§ **Exercise directions**
Please copy each line of the listing that includes the string "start".

§ **Record excerpts**
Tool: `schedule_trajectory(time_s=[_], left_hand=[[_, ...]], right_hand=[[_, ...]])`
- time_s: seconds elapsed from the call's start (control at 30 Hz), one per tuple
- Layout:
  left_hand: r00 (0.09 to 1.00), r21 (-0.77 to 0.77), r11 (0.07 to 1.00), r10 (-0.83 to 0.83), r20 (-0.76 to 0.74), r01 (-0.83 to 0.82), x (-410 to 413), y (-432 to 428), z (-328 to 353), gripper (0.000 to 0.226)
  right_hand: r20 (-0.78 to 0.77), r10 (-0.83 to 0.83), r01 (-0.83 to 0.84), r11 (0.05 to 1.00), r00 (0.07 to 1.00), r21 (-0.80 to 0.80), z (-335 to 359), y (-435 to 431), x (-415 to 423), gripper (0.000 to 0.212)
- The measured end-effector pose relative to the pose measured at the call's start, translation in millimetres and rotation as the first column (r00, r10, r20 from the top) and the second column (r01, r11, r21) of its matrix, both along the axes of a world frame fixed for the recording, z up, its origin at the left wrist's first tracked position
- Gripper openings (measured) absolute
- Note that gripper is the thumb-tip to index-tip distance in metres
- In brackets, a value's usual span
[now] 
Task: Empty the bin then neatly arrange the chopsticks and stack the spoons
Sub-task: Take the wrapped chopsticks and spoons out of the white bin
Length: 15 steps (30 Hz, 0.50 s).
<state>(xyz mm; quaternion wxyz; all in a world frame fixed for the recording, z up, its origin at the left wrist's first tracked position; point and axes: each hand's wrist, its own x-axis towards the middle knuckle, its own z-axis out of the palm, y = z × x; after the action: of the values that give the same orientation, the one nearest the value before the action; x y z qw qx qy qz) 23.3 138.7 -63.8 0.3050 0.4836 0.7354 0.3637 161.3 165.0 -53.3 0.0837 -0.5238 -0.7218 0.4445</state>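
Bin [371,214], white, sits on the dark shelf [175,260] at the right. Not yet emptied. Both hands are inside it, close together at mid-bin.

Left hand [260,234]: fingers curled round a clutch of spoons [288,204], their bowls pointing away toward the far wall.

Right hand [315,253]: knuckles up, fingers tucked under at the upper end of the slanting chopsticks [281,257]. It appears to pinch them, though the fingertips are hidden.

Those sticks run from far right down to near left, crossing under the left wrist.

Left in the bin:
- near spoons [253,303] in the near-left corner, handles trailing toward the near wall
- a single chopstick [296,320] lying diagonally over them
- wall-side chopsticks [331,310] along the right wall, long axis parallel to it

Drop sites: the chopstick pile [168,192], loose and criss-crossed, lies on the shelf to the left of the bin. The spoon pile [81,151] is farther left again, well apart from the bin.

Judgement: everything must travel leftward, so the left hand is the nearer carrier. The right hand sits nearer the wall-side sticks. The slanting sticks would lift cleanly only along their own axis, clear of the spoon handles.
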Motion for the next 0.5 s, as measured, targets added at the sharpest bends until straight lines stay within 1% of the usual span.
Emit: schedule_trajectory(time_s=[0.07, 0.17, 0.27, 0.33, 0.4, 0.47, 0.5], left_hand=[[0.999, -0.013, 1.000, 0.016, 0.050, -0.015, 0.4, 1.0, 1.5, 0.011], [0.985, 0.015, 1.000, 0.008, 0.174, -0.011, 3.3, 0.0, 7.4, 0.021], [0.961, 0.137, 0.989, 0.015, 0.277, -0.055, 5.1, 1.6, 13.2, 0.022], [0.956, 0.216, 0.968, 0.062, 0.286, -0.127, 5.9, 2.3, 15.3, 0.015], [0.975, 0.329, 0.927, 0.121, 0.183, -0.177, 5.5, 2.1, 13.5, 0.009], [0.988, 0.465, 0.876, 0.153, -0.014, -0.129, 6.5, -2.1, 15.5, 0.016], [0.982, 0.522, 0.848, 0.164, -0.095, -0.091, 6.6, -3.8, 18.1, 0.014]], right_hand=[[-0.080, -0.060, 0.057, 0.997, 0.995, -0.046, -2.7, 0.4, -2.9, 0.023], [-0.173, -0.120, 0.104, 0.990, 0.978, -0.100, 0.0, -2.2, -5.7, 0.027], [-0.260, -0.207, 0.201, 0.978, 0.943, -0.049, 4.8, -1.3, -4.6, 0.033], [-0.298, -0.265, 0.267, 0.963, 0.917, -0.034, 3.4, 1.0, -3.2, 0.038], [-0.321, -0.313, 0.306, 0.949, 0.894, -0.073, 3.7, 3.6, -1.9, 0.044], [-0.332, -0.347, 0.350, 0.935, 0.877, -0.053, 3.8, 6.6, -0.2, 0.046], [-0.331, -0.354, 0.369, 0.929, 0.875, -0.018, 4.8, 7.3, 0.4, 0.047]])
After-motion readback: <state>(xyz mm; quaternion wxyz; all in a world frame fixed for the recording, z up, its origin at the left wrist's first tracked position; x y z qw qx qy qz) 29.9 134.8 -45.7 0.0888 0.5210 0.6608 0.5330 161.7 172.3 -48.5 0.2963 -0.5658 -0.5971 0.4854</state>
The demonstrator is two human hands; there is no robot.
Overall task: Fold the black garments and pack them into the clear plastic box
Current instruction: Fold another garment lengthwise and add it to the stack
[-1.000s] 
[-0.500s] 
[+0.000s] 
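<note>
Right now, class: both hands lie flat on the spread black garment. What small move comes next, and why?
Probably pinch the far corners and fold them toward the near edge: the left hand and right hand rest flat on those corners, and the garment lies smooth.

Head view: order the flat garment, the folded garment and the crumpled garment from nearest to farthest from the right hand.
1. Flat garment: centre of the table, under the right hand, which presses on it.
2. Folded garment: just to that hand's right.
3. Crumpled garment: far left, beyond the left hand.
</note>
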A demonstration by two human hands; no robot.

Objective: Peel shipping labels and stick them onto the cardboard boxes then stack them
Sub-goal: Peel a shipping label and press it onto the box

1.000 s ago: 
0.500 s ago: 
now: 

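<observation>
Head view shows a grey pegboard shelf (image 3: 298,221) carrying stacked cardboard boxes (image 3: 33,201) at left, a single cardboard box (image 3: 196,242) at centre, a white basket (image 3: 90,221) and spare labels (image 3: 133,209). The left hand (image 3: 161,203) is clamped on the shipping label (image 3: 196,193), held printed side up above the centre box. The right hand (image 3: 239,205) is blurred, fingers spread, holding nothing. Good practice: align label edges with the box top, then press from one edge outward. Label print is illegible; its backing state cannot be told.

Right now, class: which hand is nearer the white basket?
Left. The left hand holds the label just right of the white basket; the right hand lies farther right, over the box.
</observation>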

§ **Response area**
- time_s: seconds elapsed from the call's start (control at 30 Hz), one per tuple
- The measured end-effector pose relative to the pose measured at the call's start, translation in millimetres and rotation as the first column (r00, r10, r20 from the top) and the second column (r01, r11, r21) of its matrix, both along the axes of a world frame fixed for the recording, z up, its origin at the left wrist's first tracked position

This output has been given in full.